Neues von der Hochschule Reutlingen

Fakultät Textil & Design baut Forschung weiter aus

Studenten der Hochschule Reutlingen
Foto: Studenten der Hochschule Reutlingen
© Hochschule Reutlingen/Scheuring

Das mittlerweile erfolgreich etablierte Robert Bosch Zentrum für Leistungselektronik gibt den Weg vor: Mit der Besetzung eines Zukunftsthemas, einem Masterstudiengang mit Promotionsmöglichkeiten im Verbund mit einer Universität sowie Partnern aus der Industrie, ist es hier gelungen, einen Forschungsbereich aufzubauen. Folglich ist es das erklärte Ziel der Hochschulleitung, weitere Lehr- und Forschungszentren aus der Taufe zu heben. Mit dem Herman-Hollerith-Zentrum für Service Computing ist inzwischen eine zweite Einheit dieser Art entstanden. Für den textilen Bereich befindet sich derzeit ein Lehr- und Forschungszentrum für "Interaktive Materialien" im Aufbau.

"Der Forschung wird an der Hochschule zunehmend ein höherer Stellenwert zugeordnet", formuliert es Dekan Prof. Michael Goretzky treffend. Insbesondere in der schnelllebigen textilen Welt ist Forschung unabdingbar. Sei es im Bereich der Fasertechnologie oder in der Vorhersage neuer Trends. Um weiterhin eine führende Position zu belegen, hat die Fakultät Textil & Design ihren Expertenpool vergrößert (siehe Südwesttext-November-Ausgabe 2013, Seite 7).

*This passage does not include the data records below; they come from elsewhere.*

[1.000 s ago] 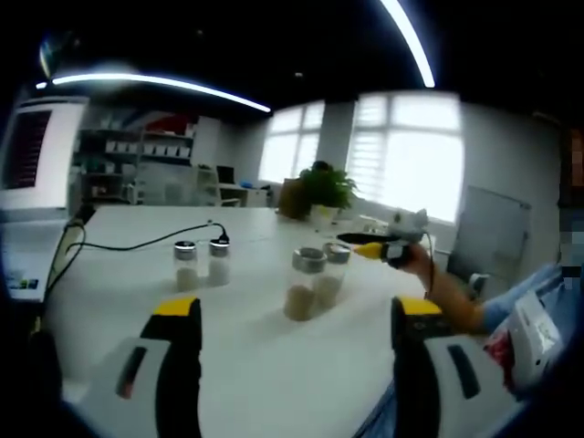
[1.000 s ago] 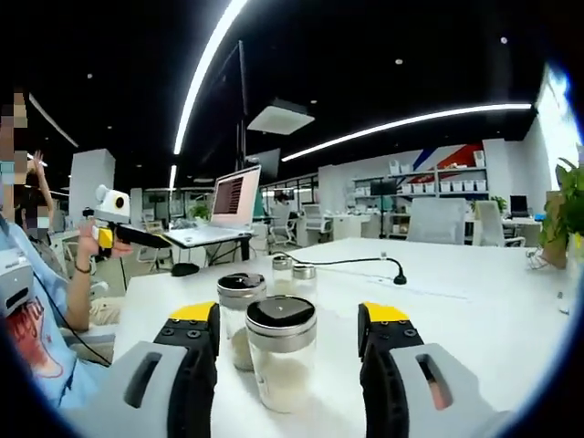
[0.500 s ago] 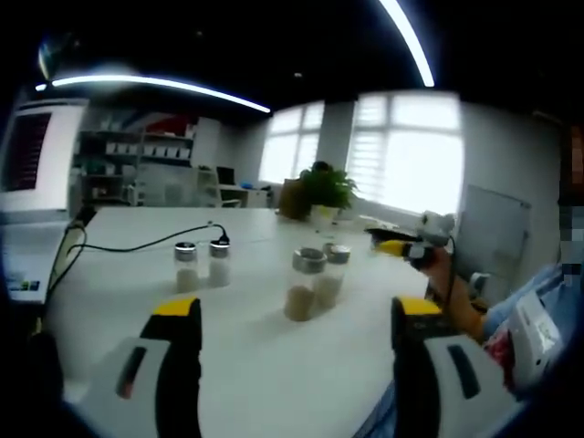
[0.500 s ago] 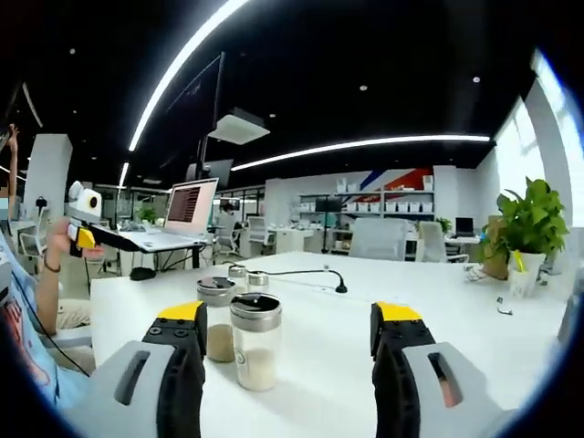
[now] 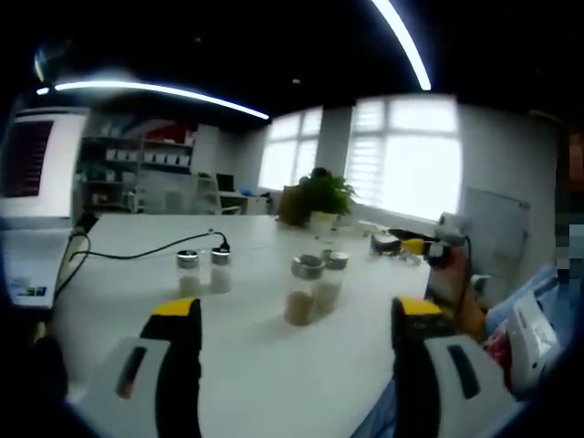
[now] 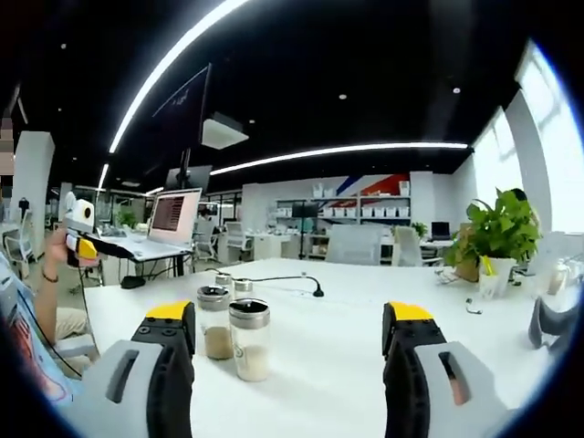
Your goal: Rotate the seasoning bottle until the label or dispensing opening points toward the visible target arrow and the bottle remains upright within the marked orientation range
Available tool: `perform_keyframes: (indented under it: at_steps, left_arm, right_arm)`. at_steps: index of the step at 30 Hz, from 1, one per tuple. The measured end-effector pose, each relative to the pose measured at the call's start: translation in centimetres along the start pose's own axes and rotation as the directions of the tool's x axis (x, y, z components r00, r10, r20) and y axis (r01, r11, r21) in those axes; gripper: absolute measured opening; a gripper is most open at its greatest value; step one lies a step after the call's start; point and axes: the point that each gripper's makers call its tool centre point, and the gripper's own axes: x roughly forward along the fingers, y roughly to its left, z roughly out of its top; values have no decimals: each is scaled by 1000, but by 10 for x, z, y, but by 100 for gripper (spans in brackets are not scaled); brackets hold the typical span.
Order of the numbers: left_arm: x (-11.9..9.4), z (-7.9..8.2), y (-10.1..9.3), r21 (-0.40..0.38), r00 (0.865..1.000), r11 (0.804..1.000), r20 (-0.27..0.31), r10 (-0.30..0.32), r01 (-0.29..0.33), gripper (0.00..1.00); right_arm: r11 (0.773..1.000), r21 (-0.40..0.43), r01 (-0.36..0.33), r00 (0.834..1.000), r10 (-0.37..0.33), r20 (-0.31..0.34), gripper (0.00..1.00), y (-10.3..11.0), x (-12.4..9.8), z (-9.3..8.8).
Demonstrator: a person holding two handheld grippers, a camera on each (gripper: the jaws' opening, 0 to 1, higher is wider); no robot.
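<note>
Right gripper view: seasoning bottle (image 6: 249,339) upright, its label unreadable.

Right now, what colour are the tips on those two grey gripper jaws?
Yellow, seen best in the right gripper view, on the right gripper.

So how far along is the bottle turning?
Nothing looks done yet. Both the left gripper and the right gripper are open and empty. The seasoning bottles stand upright on the white table, untouched. Gripping and rotating one remain; I see no target arrow.
</note>
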Motion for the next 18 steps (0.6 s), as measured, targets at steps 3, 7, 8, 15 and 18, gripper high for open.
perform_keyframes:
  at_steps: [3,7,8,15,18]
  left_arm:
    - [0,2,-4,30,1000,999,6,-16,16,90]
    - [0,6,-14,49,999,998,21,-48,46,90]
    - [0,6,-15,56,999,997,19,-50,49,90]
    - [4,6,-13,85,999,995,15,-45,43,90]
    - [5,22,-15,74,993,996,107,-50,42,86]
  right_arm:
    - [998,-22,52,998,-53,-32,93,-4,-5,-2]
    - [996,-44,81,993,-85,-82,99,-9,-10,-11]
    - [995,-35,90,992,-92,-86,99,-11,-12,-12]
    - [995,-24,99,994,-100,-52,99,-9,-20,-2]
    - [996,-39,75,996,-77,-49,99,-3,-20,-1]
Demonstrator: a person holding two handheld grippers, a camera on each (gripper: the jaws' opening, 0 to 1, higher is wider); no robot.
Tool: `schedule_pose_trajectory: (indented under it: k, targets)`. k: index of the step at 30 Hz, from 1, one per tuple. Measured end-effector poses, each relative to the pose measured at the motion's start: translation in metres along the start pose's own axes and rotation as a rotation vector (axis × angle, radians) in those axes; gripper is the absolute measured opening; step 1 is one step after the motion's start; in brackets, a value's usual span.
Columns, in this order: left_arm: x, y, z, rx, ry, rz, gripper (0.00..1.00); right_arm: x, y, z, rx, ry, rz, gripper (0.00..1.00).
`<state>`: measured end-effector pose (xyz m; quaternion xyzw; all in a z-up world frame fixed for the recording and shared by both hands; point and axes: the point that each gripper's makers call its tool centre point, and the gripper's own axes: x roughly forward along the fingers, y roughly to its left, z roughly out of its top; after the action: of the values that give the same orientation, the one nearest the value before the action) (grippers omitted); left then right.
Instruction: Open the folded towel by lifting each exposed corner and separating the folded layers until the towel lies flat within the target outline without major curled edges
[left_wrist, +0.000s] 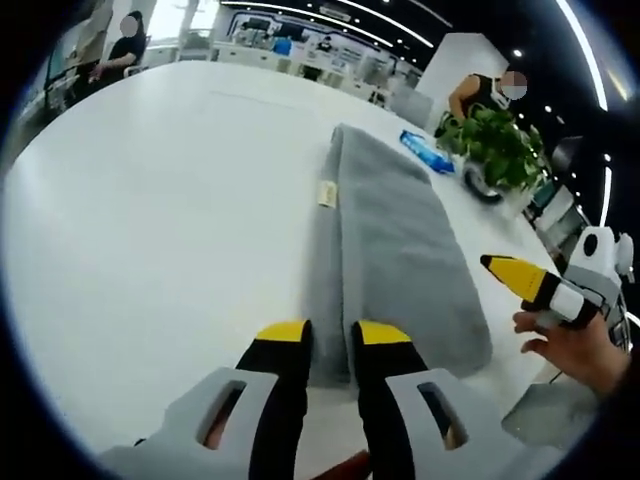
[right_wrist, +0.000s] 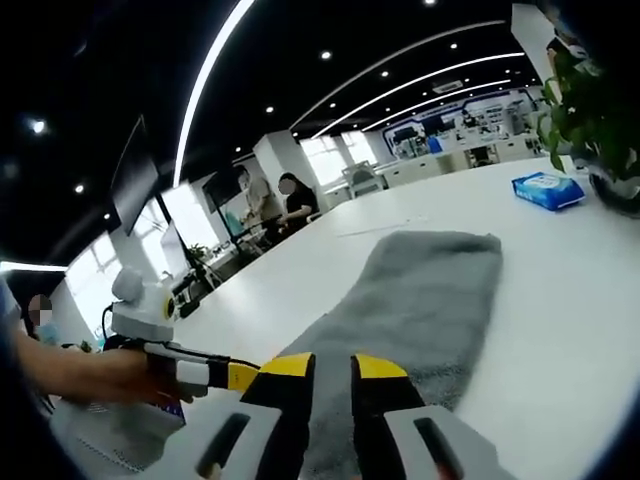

Ein weiterer sehr wichtiger Meilenstein auf diesem Weg ist der Lehr- und Forschungsverbund mit dem ITV Denkendorf. Die Kooperation möchte die engere Zusammenarbeit in Lehre und Forschung stärken. Eine gemeinsame Professur im Bereich "Interaktive Materialien" ist in Planung und soll in dem dreisemestrigen Masterstudiengang "Interdisciplinary Master of Material Science" münden. Interdisziplinäre Teams aus Chemiker, Physiker, Informatiker, Textiltechnologen, Designer werden für die zukünftigen Anforderungen in der Textil- und Bekleidungsindustrie ausgebildet. Das Ziel: Eine industrienahe Ausbildung.